Epilepsy is a frequent neurological disease affecting more than 50 millions of people all around the world. The majority of clinical agents have certain disadvantages such as staggering cost treatment and dose-related side effects. In recent years, increasing attention has been paid to develop benzotriazole compounds as anticonvulsant drugs due to their unique structure related good activities and low toxicity. Benzotriazole substituted acetohydrazide 66 displayed significant activity with 75% protection (3/4, 0.5 h) at a dose of 100 mg/kg in mice, importantly, it exhibited no neurotoxicity. Furthermore, it also exerted good binding properties with epilepsy molecular targets such as glutamate, GABA (A) delta, GABA (A) alpha-1 receptors and Na/H exchanger in Lamarckian genetic algorithm based flexible docking studies . These results indicated that benzotriazole analogs were promising as anticonvulsant agents and provided useful models for further structural optimization.

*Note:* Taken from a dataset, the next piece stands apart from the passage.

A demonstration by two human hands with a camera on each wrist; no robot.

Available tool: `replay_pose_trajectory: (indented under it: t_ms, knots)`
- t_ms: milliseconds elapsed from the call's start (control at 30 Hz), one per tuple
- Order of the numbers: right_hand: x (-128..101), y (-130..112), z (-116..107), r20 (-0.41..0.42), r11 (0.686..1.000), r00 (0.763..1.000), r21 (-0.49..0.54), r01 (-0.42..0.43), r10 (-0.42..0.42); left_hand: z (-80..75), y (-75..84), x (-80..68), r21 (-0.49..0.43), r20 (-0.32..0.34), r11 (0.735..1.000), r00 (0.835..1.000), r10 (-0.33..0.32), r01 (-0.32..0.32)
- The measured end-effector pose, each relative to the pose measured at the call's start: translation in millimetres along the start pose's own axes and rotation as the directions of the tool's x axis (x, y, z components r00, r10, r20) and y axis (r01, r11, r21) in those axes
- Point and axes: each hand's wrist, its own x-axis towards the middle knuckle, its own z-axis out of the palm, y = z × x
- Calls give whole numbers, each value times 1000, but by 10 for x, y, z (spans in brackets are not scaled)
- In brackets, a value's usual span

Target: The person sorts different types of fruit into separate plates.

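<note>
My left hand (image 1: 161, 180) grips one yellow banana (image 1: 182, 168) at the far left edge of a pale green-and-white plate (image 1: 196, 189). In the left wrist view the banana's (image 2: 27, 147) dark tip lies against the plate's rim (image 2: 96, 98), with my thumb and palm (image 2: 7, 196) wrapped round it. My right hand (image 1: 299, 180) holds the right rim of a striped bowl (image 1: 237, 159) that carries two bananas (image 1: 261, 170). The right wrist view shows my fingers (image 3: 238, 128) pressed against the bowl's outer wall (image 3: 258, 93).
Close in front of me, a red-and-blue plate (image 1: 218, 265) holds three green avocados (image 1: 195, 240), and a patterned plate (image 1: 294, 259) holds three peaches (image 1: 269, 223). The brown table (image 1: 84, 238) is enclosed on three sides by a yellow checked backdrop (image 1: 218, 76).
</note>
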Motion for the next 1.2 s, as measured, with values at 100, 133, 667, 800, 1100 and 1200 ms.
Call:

On the one hand, an increasing effort is the structural modification by the introduction of benzotriazole ring into available drugs, and focused more on new struactrual benzotriazole-containing compounds with novel mechanisms of action. The electron-rich benzotriazole ring with a large conjugated system is an attracting molecular skeleton, which is not only easily modified by various types of functional groups, but also employed to combine with other bioactive fragments to afford more active compounds with remarkable physicochemical properties. However, simple introduction of other groups into benzotriazole skeleton or combination of benzotriazole ring with other pharmacophores is aimless and inefficient, thus rational design and high qualitative bioactive evaluation of novel types of benzotriazole leading compounds with completely new structures in modern methods such as computer-aided design and high throughput screening will become more and more important.
On the other hand, the design and developments of benzotriazolecontaining metal complexes will become an actively important direction. Three-nitrogen containing conjugated benzotriazole compounds with promising charge-transfer property are ready to form hydrogen bonds as well as cooperation bonds, therefore, they can coordinate with other metal ions or molecules through nitrogen atoms of benzotriazole or bind with other groups based on diffeerent kinds of weak interactions, thus exhibiting promoted potentiality in the field of metal complexes as medicinal agents with reliable safety, low toxicity, few side effects, high bioavailability, strong target-directivity, weak multidrug-resistence, excellent biocompatibility and outstanding curative effects, etc.
Undoubtedly, with increasing effort directly towards bioactive benzotriazole compounds, a growing number of benzotriazole derivatives will inevitably be used in clinic and make remarkable contributions to human’s health.